2. Content Promotion - A Fancy Approach To Backlinks
Brian Dean from “Backlinko”, the master of backlinks presented on this and it’s about the rebranding of backlinks. Through framing backlinks through “content promotion” it becomes not just about the backlink, but about how to get your content out there. Backlinks are fundamental to the SEO game and this is about getting the client onboard and helping them understand that SEO success is not just specifically driven about creating great content and optimizing the website, but how you’re going to promote the content. We have to think about how to get your content out there and then if it’s good quality content, sharable content, the backlinks will come.
3.”SEO’s are scrambling to get the best job done with limited time” - Izzi Smith
As marketing budgets get cut and people try to streamline their internal teams as positions get eliminated, MKG has experienced team growth in the last couple of quarters so this is a point of differentiation for MKG as a company. We’ve got expert level time to be able to invest for clients rather than trying to squeeze in more work with fewer people.
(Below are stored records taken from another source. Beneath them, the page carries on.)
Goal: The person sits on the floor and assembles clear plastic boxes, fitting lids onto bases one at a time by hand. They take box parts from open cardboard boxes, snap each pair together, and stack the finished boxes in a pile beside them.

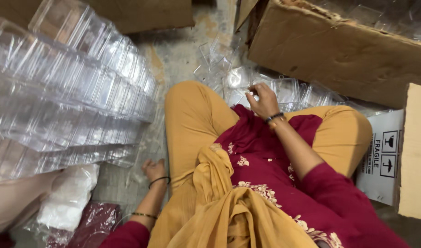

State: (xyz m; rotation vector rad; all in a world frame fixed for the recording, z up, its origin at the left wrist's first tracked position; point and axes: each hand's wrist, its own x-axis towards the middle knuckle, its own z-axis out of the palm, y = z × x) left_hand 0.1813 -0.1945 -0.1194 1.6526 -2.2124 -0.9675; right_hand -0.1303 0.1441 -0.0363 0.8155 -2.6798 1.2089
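Note:
I sit cross-legged on the floor in mustard trousers and a maroon top. My right hand (262,99) reaches forward past my knees, its fingers closed on a clear plastic shell piece (247,94) at the edge of a loose heap of clear plastic shells (288,89). My left hand (154,169) rests low beside my left thigh, fingers curled against the floor, with nothing visible in it. A black band is on each wrist.
Long nested stacks of clear plastic trays (72,87) fill the left side. A large cardboard box (343,50) lies at the top right, a white printed carton (380,156) at the right, and plastic bags (68,202) at the lower left.

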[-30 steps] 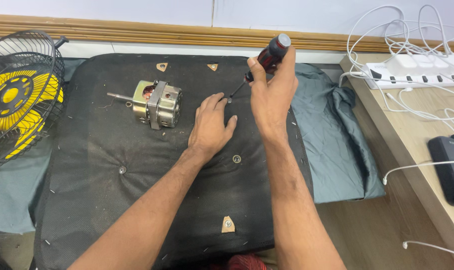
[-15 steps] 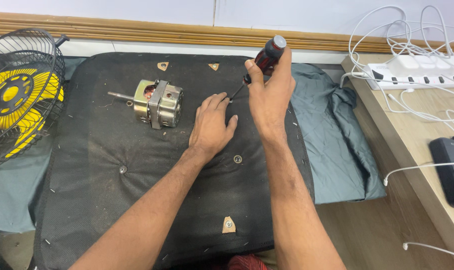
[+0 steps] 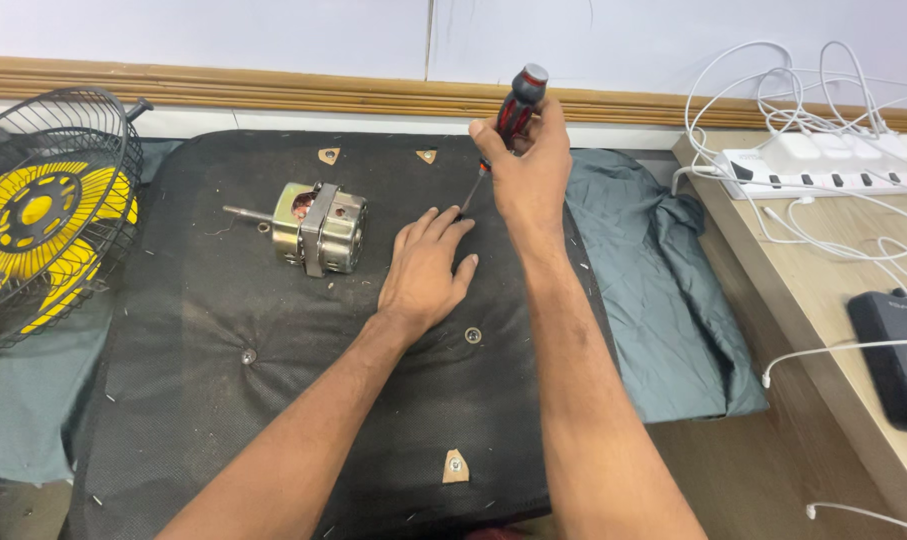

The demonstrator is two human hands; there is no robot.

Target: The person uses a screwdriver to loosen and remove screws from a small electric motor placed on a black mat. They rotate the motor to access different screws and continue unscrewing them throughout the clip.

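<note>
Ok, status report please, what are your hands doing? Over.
Right hand grips screwdriver, tip down on black mat. Left hand flat beside tip. Motor lies apart, untouched.

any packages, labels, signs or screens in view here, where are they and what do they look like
No packages or signs show.
dark device: flat, dark grey, rounded rectangle lying on the wooden shelf at the far right, white cable beside it; whether its top is a screen cannot be told.
power strip: long and white, at the shelf's back; any label is too small to tell.

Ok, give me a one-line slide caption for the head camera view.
Right hand grips a screwdriver tip-down beside the left hand flat on a black mat, fan motor nearby.
</note>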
Jessyca Sulfsted’s Top Three Mozcon Takeaways
1. Customer Experience is Key
It’s a term that’s overused, and as an agency we know to put our “client hat” on, but sometimes we need to do a better job of putting our “customer hat” on and even may need to remind clients this as well. This means for us, looking at the environment that our deliverables are going to live in. What does that ad look like live and what’s around it? It can be really crowded in search results now, so is our paid ad compelling enough to cut through this noise? Taking it further to also use Google’s search intent, such as local results or “people also ask”. What people are really looking for and the language that they’re using for. An important component for this is also the landing page experience that we’re bringing people to. It’s not something that MKG owns, but ultimately it can make or break a successful campaign. So asking ourselves how to work with clients to impact this or help them understand that once we drive people to their page, the page has to be able to deliver against the goals of the customer. Instagram is a great example too, it’s a mobile-only app so if you’re running ads on it your landing page HAS to be strong for mobile and a lot of clients are still adjusting to the idea of “mobile-first” website design.
2. Know How To Speak CMO/C-Suite
When budgets are being cut, CMOs are frequently one of the first to go which means as an agency we lose that contact that speaks our language so it’s imperative that we know how to speak to their CEO/C-Suite. These CEO/C-Suite roles are often more focused on budget and performance relating to revenue rather than awareness or higher up funnel efforts or even the marketing funnel period. If we’re doing all three of our services (PPC/SEO/Analytics), how can we support the different efforts together to highlight efficiencies and make our efforts work harder together?
3. Marry Intent & Results
Customer service for paid ads can also mean finding the clues that Google has spent so much time curating and applying them to paid ads and SEO. I did this exercise at a previous agency because a client was concerned about PPC terms not showing up, a fence company, and I showed them that if you search for “fence” vs “fence type” vs “fence installation” you’re going to get 3 different types of result because Google understands a person in the ‘discovery phase’ vs ‘I’m ready to buy now’ so sometimes ads aren’t even showing up for certain search terms because of the query. It’s essential to always make sure we’re looking at the full picture.